> _TRY IT_
All of the data beneath this instruction is to be transcribed word for word.

SUPPLIED DATA: Begin

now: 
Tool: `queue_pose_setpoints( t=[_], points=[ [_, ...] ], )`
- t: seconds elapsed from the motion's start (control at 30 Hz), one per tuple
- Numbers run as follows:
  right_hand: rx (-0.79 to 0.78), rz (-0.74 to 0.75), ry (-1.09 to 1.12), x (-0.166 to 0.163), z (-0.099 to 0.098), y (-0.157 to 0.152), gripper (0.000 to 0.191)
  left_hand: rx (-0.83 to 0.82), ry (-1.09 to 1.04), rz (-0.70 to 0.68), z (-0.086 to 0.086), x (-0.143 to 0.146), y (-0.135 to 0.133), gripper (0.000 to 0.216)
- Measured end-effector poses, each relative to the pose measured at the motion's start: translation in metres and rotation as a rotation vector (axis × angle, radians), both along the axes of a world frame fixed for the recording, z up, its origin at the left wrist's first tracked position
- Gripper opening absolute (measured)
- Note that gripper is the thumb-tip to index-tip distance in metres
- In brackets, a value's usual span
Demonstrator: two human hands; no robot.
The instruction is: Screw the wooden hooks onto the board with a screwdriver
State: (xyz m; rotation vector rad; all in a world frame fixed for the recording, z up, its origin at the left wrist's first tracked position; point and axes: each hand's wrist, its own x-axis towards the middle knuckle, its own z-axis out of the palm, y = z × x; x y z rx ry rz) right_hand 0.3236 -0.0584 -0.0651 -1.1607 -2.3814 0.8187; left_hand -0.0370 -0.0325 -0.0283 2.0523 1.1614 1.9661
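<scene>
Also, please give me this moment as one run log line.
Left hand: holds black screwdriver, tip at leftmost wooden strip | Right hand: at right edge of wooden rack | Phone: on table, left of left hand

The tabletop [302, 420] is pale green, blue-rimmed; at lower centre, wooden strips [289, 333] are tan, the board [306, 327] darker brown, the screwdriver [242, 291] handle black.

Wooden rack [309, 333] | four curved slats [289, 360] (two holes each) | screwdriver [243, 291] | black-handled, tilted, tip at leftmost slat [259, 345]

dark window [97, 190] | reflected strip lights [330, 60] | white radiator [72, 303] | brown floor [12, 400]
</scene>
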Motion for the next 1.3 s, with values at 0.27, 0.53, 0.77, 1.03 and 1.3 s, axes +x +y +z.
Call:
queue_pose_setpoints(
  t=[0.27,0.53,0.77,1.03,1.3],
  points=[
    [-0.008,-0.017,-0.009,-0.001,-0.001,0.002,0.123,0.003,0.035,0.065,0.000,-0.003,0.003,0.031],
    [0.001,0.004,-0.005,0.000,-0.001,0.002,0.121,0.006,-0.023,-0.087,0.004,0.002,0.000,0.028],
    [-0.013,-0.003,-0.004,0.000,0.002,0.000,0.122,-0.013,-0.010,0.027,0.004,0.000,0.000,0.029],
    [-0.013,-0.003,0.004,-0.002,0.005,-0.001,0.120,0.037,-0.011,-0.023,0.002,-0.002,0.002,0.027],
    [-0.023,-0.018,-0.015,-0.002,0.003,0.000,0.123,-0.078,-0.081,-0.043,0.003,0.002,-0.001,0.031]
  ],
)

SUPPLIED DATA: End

> _RESPONSE TO THIS EXERCISE_
now: 
Tool: `queue_pose_setpoints( t=[_], points=[ [_, ...] ], )`
- t: seconds elapsed from the motion's start (control at 30 Hz), one per tuple
- Numbers run as follows:
  right_hand: rx (-0.79 to 0.78), rz (-0.74 to 0.75), ry (-1.09 to 1.12), x (-0.166 to 0.163), z (-0.099 to 0.098), y (-0.157 to 0.152), gripper (0.000 to 0.191)
  left_hand: rx (-0.83 to 0.82), ry (-1.09 to 1.04), rz (-0.70 to 0.68), z (-0.086 to 0.086), x (-0.143 to 0.146), y (-0.135 to 0.133), gripper (0.000 to 0.216)
- Measured end-effector poses, each relative to the pose measured at the motion's start: translation in metres and rotation as a rotation vector (axis × angle, radians), both along the axes of a world frame fixed for the recording, z up, its origin at the left wrist's first tracked position
- Gripper opening absolute (measured)
- Note that gripper is the thumb-tip to index-tip distance in metres
- In brackets, a value's usual span
Demonstrator: two human hands; no robot.
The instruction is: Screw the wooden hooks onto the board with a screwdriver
State: (xyz m; rotation vector rad; all in a world frame fixed for the recording, z up, its origin at the left wrist's first tracked position; point and axes: each hand's wrist, its own x-axis towards the middle knuckle, its own z-axis out of the palm, y = z × x; x y z rx ry rz) right_hand 0.3236 -0.0584 -0.0651 -1.1607 -2.3814 0.8187; left_hand -0.0370 -0.0325 -0.0283 2.0523 1.1614 1.9661
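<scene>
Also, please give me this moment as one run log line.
Left hand: holds black screwdriver, tip at leftmost wooden strip | Right hand: at right edge of wooden rack | Phone: on table, left of left hand

The tabletop [302, 420] is pale green, blue-rimmed; at lower centre, wooden strips [289, 333] are tan, the board [306, 327] darker brown, the screwdriver [242, 291] handle black.

Wooden rack [309, 333] | four curved slats [289, 360] (two holes each) | screwdriver [243, 291] | black-handled, tilted, tip at leftmost slat [259, 345]

dark window [97, 190] | reflected strip lights [330, 60] | white radiator [72, 303] | brown floor [12, 400]
</scene>
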Motion for the next 1.3 s, with values at 0.27, 0.53, 0.77, 1.03 and 1.3 s, axes +x +y +z.
Call:
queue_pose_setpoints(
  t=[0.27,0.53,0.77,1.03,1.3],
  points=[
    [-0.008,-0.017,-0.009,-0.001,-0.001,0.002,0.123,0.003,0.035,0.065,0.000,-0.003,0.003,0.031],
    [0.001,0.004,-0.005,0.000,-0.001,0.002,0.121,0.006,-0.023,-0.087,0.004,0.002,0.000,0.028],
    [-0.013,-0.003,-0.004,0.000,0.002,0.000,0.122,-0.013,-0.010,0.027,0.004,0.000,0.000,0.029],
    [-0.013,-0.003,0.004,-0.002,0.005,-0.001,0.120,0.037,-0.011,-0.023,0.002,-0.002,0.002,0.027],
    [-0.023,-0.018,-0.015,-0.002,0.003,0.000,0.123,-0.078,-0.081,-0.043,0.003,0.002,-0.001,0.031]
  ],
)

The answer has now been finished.